What is a feature and why do we want to extract it from an image? Let’s say we want to detect the hollow cylinder in figure 5. Here, you can see that the contours are sufficient to describe the cylinder. These contours provide much more information than the uniform texture of the cylinder and consist of edges as well as a few corners. An edge is a sudden change in pixel intensity (brightness), whereas a corner is the intersection of two edges.

Figure 5: A hollow cylinder as an example for an object to be detected (left). It is sufficient to use the contours, consisting of edges and corners, to identify this object (middle). Edges and corners make up only a fraction of the available pixels in the image which allows a compressed representation of the object. One challenge in edge detection lies in setting the threshold at which an edge is detected as such (right).

One major challenge in edge detection is visualized on the right of figure 5. The challenge lies in figuring out where this edge begins and ends when up close it looks more like a brightness gradient. This is traditionally determined by manually setting a threshold for the change in intensity, where noise has to be balanced with information loss. In practice, edge detection is often completed with the use of convolutions using fixed or manually tuned kernels, which are described in better detail under the section about convolutional neural networks.

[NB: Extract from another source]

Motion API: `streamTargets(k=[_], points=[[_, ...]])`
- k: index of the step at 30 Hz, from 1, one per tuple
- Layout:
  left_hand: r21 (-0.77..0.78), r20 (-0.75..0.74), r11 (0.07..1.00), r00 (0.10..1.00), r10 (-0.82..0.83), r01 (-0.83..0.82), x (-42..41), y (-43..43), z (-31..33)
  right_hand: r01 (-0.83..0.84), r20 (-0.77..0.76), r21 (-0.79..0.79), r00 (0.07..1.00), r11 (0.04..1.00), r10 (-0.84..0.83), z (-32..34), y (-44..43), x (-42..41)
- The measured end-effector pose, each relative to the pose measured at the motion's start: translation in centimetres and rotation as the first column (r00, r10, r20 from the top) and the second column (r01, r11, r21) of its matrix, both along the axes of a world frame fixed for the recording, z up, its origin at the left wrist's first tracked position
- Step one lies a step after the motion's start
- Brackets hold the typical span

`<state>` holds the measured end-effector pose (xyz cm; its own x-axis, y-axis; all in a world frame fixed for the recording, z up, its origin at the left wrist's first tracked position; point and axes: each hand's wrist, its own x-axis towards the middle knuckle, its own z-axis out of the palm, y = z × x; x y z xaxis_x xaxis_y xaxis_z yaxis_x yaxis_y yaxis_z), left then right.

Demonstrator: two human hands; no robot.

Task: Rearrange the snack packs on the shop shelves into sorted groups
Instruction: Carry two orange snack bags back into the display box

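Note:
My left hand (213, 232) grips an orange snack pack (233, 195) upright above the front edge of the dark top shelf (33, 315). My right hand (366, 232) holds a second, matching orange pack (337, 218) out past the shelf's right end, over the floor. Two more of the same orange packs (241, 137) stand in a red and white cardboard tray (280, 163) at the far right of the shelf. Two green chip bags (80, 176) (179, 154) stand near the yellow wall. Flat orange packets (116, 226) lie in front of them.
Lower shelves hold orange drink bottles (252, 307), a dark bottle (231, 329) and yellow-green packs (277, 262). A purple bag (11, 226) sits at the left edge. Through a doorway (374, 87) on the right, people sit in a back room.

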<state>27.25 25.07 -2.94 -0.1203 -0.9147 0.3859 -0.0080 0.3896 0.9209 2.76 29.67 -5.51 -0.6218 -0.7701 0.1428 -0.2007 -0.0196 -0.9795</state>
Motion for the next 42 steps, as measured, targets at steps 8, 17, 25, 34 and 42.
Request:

After obtaining the features, there are two principal ways to use them to recognize objects. One way is to match unique features from a new image with features of known objects directly. This is called keypoint matching where these unique features are known as keypoints. A second way is to use the feature map as an input for a classifier. The latter option has been shown to produce better results. Figure 6 shows the typical modules of object detectors as they were used from the mid 1990s to 2012.

Figure 6: Architecture of a typical object detector. The first module extracts certain features, while the second classifies the object and refines the bounding boxes.

Two of the most successful object detectors of their time are the Scale Invariant Features Transform (SIFT) [15] and Histograms of Oriented Gradients (HOG) [16]. Below we briefly introduce their principle ideas before we continue with the “modern” way: fully trainable convolutional neural networks.

The Scale-Invariant Feature Transform (SIFT)[15] and Histogram of Oriented Gradients (HOG)[16] are both popular traditional feature extractors that have competed in the ImageNet and PASCAL VOC competitions. SIFT looks at an image at different resolutions to make the computations scale-invariant, i.e. recognize objects regardless of whether they are far away or up close, to identify keypoints in the image. HOG, on the other hand, divides the image into a grid to create a grid of intensity gradients. Each grid cell would therefore have a distribution of intensity gradients, which can then be fed into a classifier.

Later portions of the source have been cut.